Council Post: Elevate Your Company's Gen X Leaders Through Empathy And Equity

As Gen Xers enter the middle stage of their careers, organizations can use two key tactics to support their success.

Council Post: Elevate Your Company's Gen X Leaders Through Empathy And Equity

Inspirant Group CEO and cofounder Culture Champion. People Enthusiast.

Getty I was 40 years old when I was looking at my friends, most of whom had successful careers and families. As Gen Xers, I realized that we were now entering middle age, a stage in life that I refer to as "The Squeeze". This is when you have a lot of work experience, but still have years to go before retiring. The pressures on personal and professional life are increasing exponentially. You have to be there for your family and work colleagues, and you must also take care of yourself. There's also the constant pandemic, overwhelm burnout, global unrest, and the "great resignation". Although the Squeeze years can be hard, organizations that have a lot of Gen X employees may be able to take steps to improve their professional lives.

Research has shown that empathy can improve interpersonal relationships and is a key benefit in the workplace. It is vital that executives incorporate empathy into their management strategies. Many people confuse empathy with sympathy. They are two very distinct concepts. Brene Brown, a social scientist, has the best explanation. Empathy is the ability to connect with another person's pain and associate it with our own pain. Sympathy, on the other hand, is about holding someone's pain at arm's length without getting into their emotions. Empathy can be difficult and uncomfortable, but it creates an emotional bond. These are four ways that organization leaders can bring more empathy to the workplace.
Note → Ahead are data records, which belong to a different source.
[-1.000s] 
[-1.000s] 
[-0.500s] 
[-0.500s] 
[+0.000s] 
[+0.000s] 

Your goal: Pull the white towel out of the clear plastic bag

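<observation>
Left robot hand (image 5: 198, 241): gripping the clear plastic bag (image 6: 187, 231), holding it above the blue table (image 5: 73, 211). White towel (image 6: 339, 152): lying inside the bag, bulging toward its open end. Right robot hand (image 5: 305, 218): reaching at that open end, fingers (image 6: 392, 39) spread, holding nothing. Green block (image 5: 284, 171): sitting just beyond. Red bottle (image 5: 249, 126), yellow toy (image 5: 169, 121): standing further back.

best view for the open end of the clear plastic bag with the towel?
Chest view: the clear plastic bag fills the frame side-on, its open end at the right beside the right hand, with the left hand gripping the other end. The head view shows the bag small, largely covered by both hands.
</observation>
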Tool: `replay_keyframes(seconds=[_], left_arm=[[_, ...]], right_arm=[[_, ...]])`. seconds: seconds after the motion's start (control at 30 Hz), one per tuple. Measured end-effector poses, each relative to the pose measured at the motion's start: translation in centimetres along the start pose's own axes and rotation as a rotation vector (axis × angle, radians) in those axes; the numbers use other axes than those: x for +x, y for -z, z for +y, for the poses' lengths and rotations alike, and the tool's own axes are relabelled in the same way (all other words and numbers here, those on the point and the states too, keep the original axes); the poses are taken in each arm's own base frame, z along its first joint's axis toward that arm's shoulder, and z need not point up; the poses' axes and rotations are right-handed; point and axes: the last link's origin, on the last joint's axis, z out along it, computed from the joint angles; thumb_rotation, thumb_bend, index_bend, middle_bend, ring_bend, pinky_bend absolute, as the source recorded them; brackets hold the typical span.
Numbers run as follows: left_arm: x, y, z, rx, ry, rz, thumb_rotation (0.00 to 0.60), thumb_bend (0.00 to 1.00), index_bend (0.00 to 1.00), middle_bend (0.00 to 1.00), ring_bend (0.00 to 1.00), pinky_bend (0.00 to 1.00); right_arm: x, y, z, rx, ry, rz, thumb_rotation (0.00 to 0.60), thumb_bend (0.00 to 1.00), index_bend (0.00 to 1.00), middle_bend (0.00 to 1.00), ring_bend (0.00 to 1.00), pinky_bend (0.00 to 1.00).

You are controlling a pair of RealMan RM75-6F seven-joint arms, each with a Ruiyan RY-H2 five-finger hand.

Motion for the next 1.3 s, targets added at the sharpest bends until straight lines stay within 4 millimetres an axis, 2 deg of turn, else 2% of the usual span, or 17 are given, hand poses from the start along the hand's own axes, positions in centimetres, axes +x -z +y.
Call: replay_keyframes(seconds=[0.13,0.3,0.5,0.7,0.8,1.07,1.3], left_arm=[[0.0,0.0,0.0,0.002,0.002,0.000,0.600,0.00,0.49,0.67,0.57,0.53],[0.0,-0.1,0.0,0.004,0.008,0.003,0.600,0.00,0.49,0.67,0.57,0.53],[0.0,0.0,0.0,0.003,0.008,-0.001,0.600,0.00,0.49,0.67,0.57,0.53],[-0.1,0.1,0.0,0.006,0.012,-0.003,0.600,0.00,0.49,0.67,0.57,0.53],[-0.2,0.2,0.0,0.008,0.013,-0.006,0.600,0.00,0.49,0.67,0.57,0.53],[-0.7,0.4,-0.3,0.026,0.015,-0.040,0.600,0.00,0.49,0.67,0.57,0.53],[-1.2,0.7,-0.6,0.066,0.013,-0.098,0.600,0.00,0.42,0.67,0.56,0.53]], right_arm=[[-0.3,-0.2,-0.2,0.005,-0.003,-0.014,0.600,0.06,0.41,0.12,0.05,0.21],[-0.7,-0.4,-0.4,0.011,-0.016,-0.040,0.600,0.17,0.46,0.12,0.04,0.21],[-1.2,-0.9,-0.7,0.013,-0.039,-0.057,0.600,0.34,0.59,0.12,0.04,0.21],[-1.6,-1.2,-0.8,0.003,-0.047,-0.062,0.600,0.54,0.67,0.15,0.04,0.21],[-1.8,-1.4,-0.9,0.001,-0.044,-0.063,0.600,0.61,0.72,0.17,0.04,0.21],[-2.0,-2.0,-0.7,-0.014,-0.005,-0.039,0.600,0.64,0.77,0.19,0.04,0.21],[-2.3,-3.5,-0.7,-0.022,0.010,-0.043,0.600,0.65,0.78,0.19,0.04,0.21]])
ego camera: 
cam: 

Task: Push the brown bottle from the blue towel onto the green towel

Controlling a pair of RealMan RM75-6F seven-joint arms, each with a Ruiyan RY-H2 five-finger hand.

Pay attention to the stories of others with an open mind and the intention to understand them. Pay attention to what is being said and not spend too much time pondering what the answer will be. * Be curious. Make it your mission to discover the truth. While you may be able to learn something new, your employees will feel valued. * Find commonalities. Our commonalities make us more human and give us something to bond around.

Share personal stories when it is relevant. This creates an emotional connection between your employees and reminds them that they are human too.

Ensure Equity

Beyond practicing empathy, organizations can support the Gen X leaders who are feeling The Squeeze by engaging in equity. It's important to recognize that equity isn't the same as equality. While they're connected, equality is based on the belief that all people should have the same resources and opportunities to be successful regardless of their status or position. Equity, on the other hand, recognizes that some people face more adverse conditions and circumstances when attempting to achieve the same goals as those who have more advantages.

Rise, a social justice organization, has a great way to describe the difference. "Equality means giving everyone the same pair. Equity means that everyone gets a pair of shoes that fit. Trevor Noah, comedian, offers another explanation: "People love the expression, 'Give man a fish and he'll have a meal for a day.' Teaching a man how to fish will make him eat for his entire life. They don't mention, however, that it would be nice to give him a fishing rod. This is the missing part of the analogy.

Generation X is the first one with an almost equitable labor force of men and women. Thus, equitable workplace practices are particularly important. Here are some ways that organizations can center equity.

• Review existing policies and procedures, including recruiting efforts and pay history to make sure that all talent, no matter their gender, race or religion, has an equal chance at success.

• Give all employees development opportunities. During the interview and onboarding process, find out what employees really want to gain over the course of their career. Then, map out a customized path to help them attain those goals.

• Encourage new ideas and feedback, and set up programs and incentives for team members to share. This is a great engagement and motivation strategy.

• Believe your employees. Take complaints seriously and address them right away to avoid causing anger and resentment. Employees should have a sense of psychological safety so they feel comfortable sharing their thoughts and ideas, especially about difficult situations.

  • Hold leaders responsible for their behavior and actions. Teach them emotional intelligence and don’t allow toxic behavior to slide.

Leadership and the employee experience are evolving. What worked before won't work today, and what works today may not tomorrow. What will always be important is taking care of emerging leaders so they feel encouraged to grow. This will ensure success for them and for the organization as a whole.